Much of the difficulty in making this proper distinction arises, in this
author’s opinion, from the fact that there was not a civil (or judicial) law in
Old Testament Israel apart from the law of God. Thus the civil courts and
ecclesiastical courts were both working from the same corpus juris. There was
not a separate corpus juris canonici, and so it is an easy and even natural
conclusion that if we see the same laws and the same people being governed that
we must also be seeing a single court system. Here is where the Presbyterian
understanding of ecclesiastical government diverges from the Erastian view that
the civil magistrate is the governor of the church. But at the same time the
Presbyterian understanding diverges from that of the Roman state church that
places the claims of the Roman antichrist over the civil magistrate in respect
to civil matters. It is in part due to this understanding of the Old Testament
distinctions between civil and ecclesiastical government that the Westminster
divines proclaimed, “The Lord Jesus, as king and head of his church, hath
therein appointed a government in the hand of church-officers, distinct from the
civil magistrate”[16] and in that statement repudiated Erastianism. In the same
document the divines also repudiated the claim that ecclesiastical government
has any business meddling (or “intermeddling” as they said) with the affairs of
civil government. “Synods and councils are to handle or conclude nothing but
that which is ecclesiastical; and are not to intermeddle with civil affairs,
which concern the commonwealth, unless by way of humble petition, in cases
extraordinary; or by way of advice for satisfaction of conscience, if they be
thereunto required by the civil magistrate.”[17]
Second Chronicles 19:8
The fourth passage that provides evidence of an ecclesiastical government and
sanhedrin in Old Testament Israel distinct from civil government is Second
Chronicles 19:8-11, alluded to earlier, when Jehoshaphat restored the church
government that was first instituted by Moses and later settled by David.

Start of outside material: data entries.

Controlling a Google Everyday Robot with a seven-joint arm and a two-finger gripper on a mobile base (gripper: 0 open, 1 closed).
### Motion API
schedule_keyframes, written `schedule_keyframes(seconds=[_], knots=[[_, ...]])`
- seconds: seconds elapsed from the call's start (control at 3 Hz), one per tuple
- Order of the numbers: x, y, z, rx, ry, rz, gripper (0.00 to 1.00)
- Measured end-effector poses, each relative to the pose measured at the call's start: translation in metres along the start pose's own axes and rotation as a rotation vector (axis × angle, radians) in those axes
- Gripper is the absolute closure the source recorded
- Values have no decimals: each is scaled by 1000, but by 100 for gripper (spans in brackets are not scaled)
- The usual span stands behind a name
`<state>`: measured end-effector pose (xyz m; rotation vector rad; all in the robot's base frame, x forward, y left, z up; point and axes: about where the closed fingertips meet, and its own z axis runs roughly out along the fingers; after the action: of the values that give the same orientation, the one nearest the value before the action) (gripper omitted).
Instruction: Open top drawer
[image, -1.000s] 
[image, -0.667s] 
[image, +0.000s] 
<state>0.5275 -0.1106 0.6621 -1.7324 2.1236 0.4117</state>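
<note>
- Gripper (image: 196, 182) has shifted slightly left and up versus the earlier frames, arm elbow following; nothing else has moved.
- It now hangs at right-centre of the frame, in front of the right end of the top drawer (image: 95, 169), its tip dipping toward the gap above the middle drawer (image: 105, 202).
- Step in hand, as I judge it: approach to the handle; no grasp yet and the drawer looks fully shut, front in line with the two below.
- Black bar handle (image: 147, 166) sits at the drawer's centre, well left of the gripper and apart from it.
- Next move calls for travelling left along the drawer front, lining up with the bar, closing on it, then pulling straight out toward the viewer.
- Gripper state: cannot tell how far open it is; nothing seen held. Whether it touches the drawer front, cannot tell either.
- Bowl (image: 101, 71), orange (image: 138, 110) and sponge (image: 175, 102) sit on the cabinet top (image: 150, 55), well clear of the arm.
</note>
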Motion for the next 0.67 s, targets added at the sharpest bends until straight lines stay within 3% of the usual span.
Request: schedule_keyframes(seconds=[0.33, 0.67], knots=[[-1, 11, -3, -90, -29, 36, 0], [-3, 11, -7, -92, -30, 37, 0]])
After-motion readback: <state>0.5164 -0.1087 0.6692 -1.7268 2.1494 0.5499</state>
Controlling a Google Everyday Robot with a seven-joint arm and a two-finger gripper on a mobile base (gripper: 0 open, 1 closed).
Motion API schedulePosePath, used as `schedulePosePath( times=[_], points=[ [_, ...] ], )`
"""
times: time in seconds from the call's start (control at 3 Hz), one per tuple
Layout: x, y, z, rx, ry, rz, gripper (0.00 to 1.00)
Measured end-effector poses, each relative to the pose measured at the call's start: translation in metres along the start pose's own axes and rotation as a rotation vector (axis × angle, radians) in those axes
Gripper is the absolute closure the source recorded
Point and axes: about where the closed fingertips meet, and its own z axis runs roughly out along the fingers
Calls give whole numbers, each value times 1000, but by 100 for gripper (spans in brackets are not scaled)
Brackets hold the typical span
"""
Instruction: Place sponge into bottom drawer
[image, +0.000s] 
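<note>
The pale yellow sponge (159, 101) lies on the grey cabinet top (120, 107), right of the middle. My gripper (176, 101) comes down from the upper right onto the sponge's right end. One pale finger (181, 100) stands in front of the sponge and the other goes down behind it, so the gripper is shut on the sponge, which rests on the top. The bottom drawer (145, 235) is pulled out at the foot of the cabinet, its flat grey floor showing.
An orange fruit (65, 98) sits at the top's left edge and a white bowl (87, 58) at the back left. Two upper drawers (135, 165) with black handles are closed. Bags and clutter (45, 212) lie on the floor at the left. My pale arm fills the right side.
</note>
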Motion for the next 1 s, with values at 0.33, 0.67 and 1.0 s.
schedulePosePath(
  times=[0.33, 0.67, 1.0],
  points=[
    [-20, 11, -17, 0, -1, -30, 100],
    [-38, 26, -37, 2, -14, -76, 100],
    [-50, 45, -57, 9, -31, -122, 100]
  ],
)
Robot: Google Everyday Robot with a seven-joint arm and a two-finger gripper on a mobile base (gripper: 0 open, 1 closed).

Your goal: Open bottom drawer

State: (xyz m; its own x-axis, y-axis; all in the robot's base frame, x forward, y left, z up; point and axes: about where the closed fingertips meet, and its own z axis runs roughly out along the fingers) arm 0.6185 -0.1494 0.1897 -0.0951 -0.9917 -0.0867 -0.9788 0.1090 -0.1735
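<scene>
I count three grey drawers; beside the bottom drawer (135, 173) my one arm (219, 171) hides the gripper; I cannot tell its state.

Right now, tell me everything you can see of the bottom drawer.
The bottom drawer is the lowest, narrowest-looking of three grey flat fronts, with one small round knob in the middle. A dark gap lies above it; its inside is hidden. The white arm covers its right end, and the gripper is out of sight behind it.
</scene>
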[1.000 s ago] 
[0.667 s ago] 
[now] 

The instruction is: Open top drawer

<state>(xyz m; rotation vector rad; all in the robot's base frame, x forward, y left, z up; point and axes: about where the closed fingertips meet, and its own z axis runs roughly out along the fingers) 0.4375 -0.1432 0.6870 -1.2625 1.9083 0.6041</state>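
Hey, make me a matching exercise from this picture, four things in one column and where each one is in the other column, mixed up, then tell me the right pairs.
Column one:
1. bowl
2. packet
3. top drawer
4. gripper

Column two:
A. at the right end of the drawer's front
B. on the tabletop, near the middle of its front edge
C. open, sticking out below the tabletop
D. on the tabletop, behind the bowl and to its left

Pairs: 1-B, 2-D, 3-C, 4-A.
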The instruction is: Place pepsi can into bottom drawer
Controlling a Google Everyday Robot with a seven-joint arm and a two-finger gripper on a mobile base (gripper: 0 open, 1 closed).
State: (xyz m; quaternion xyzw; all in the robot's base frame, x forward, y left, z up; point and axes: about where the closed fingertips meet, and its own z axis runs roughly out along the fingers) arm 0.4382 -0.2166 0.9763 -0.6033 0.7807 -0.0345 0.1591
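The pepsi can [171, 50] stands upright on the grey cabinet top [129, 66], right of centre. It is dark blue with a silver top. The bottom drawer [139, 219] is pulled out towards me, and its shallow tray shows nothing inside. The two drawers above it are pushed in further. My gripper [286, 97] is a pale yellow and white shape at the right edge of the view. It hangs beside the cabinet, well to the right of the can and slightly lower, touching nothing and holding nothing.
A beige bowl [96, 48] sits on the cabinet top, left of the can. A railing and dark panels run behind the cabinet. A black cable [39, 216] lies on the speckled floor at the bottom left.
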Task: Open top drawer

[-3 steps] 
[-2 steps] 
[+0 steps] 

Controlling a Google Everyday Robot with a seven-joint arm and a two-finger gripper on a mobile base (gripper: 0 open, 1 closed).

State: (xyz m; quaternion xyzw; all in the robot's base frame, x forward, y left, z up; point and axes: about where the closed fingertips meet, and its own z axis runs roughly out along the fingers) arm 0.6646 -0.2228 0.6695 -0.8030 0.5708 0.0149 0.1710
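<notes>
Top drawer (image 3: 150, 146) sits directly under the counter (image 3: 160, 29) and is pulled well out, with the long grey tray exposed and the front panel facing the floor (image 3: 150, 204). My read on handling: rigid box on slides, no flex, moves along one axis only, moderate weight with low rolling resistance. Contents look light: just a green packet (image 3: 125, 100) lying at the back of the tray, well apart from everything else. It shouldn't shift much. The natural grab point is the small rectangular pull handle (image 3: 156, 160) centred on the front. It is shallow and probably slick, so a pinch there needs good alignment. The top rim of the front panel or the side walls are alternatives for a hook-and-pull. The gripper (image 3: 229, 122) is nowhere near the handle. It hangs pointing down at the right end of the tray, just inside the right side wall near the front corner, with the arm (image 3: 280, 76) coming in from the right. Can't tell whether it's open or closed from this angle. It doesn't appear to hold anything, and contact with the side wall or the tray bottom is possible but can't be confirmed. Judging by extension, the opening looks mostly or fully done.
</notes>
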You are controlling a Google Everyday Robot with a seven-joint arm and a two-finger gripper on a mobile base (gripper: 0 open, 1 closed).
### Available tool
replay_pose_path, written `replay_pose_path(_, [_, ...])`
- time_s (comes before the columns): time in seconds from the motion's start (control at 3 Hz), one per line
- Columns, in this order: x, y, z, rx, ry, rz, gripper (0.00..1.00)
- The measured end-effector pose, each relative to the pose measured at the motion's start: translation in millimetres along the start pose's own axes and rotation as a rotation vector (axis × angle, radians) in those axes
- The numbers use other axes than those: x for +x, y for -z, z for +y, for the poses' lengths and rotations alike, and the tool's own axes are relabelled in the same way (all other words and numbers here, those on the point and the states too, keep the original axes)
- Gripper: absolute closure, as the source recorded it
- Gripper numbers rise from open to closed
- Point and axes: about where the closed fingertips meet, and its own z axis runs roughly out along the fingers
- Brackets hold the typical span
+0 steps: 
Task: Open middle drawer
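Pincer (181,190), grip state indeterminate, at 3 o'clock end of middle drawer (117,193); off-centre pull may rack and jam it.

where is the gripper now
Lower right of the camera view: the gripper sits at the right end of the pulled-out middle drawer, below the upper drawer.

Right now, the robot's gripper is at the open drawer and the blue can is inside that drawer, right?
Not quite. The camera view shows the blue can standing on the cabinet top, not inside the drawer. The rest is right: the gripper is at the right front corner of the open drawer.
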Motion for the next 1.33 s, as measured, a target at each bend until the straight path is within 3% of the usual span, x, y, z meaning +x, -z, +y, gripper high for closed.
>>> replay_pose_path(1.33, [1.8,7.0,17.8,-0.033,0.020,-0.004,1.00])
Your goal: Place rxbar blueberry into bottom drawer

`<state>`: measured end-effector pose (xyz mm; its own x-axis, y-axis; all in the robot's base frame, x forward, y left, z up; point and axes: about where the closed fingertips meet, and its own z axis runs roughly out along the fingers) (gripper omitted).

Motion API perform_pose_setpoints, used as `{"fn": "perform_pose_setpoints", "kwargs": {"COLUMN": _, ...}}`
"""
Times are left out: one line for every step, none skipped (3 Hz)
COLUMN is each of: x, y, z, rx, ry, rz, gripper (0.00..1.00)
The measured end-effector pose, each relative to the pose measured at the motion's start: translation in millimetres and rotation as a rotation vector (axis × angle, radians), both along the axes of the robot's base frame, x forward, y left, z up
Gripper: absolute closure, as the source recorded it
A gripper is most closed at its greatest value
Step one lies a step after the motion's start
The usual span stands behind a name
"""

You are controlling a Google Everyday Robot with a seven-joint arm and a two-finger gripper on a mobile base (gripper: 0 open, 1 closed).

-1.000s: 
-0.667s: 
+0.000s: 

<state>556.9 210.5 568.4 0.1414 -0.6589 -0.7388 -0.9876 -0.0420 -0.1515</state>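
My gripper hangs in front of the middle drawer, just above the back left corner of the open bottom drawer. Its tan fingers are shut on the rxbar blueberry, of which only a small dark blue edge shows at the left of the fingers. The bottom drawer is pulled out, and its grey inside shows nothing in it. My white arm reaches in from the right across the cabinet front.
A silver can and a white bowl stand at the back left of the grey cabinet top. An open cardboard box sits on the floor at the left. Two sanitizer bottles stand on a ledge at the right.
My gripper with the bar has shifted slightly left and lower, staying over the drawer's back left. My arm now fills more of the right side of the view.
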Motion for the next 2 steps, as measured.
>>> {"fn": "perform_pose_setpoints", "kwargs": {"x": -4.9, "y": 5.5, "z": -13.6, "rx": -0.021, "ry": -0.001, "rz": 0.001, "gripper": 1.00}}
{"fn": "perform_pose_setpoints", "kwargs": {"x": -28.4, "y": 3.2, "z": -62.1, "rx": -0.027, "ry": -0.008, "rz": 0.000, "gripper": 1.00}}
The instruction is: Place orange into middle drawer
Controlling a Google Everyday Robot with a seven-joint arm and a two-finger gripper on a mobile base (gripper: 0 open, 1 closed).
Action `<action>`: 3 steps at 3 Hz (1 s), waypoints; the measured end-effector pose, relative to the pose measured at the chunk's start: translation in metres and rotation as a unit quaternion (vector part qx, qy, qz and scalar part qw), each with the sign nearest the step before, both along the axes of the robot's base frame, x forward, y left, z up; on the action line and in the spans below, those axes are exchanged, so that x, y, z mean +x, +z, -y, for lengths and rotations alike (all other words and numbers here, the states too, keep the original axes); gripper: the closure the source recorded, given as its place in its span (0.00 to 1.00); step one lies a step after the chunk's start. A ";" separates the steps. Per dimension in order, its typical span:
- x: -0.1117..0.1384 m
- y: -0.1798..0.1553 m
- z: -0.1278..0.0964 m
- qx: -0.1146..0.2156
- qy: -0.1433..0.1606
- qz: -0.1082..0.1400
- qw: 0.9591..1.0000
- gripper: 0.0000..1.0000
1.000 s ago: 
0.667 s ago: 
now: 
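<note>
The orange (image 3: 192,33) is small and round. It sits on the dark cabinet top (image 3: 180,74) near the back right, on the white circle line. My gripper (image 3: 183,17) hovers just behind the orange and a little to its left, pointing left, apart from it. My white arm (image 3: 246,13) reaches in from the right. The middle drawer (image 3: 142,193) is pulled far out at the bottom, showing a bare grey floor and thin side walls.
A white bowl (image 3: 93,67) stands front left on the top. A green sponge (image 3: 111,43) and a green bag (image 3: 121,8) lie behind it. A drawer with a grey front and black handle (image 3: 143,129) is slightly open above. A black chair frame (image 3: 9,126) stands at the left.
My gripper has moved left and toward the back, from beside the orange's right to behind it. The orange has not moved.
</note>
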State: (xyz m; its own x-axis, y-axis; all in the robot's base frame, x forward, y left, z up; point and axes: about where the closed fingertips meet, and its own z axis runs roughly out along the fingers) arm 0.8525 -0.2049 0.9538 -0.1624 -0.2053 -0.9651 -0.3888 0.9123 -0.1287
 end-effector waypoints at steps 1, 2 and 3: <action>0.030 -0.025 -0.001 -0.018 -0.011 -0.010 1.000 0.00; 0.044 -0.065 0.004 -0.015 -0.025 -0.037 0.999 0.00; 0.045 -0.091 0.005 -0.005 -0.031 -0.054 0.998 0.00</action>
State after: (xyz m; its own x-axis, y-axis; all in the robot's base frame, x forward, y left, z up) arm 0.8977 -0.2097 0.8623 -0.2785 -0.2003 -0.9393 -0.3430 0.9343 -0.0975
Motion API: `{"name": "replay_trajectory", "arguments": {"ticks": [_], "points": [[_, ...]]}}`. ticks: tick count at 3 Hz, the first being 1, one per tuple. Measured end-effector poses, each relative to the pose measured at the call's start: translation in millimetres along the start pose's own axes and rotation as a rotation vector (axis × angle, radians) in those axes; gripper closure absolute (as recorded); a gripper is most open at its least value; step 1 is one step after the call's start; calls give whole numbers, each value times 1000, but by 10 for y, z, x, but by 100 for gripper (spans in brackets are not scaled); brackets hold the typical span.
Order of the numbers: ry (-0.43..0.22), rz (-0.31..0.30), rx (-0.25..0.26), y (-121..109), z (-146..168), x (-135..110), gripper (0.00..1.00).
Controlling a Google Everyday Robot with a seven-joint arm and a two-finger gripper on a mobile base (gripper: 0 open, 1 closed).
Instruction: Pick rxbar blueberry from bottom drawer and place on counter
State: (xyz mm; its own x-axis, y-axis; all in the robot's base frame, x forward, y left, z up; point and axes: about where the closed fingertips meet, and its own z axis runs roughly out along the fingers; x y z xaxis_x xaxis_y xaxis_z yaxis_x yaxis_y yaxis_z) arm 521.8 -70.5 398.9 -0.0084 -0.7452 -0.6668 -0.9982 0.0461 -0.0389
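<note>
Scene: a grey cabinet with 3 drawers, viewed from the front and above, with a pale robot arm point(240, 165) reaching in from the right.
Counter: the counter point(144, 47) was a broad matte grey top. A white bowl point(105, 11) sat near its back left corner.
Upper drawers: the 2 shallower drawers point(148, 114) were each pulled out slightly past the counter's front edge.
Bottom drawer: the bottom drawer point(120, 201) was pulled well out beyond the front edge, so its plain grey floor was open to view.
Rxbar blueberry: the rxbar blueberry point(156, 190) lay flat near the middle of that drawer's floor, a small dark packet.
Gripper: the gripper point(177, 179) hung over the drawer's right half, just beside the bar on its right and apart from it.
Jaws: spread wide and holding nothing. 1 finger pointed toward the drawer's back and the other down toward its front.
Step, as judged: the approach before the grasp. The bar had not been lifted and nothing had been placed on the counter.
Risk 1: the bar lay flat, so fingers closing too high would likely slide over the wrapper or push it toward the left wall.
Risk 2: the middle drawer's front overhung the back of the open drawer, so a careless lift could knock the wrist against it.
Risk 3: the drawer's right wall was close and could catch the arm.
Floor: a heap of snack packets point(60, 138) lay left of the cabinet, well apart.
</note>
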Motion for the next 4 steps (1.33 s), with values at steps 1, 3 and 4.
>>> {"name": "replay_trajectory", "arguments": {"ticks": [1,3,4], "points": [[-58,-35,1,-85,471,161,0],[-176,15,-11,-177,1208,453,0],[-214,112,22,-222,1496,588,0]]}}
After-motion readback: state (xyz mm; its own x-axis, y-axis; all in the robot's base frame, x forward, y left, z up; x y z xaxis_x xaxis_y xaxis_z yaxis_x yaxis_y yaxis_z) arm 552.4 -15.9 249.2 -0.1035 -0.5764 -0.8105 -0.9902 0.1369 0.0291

“Moreover in Jerusalem did Jehoshaphat set of the Levites, and of the priests,
and of the chief of the fathers of Israel, for the judgment of the Lord and for
controversies,” etc. There is no question over whether a civil Sanhedrin
existed. What must be proved is that there was in Jerusalem, side by side with
the civil government, a distinct ecclesiastical government. The passage in
Second Chronicles provides for a court made up of ecclesiastical members,
judging ecclesiastical causes, for an ecclesiastical end, having final authority
to decide matters brought from inferior courts, moderated by an ecclesiastical
president, and whose sentence was put into effect by ecclesiastical officers.
But that is just what would constitute a distinct ecclesiastical Sanhedrin. One
may wish to call it by some other name, but in proving the parts we shall prove
the whole.[18]
First, in this passage we find Levites and priests as members of the court
together with certain of the “chief of the fathers of Israel” who together made
up the government of the church. This is the very passage adduced by the
Westminster Assembly of divines for their statement, “As there were in the
Jewish church elders of the people joined with the priests and Levites in the
government of the church;” etc.[19] Further, according to Gillespie, this is the
passage adduced by Protestants against the Roman apologist Robert Bellarmine to
prove that others than “clergy” ought to have a voice in church councils.[20]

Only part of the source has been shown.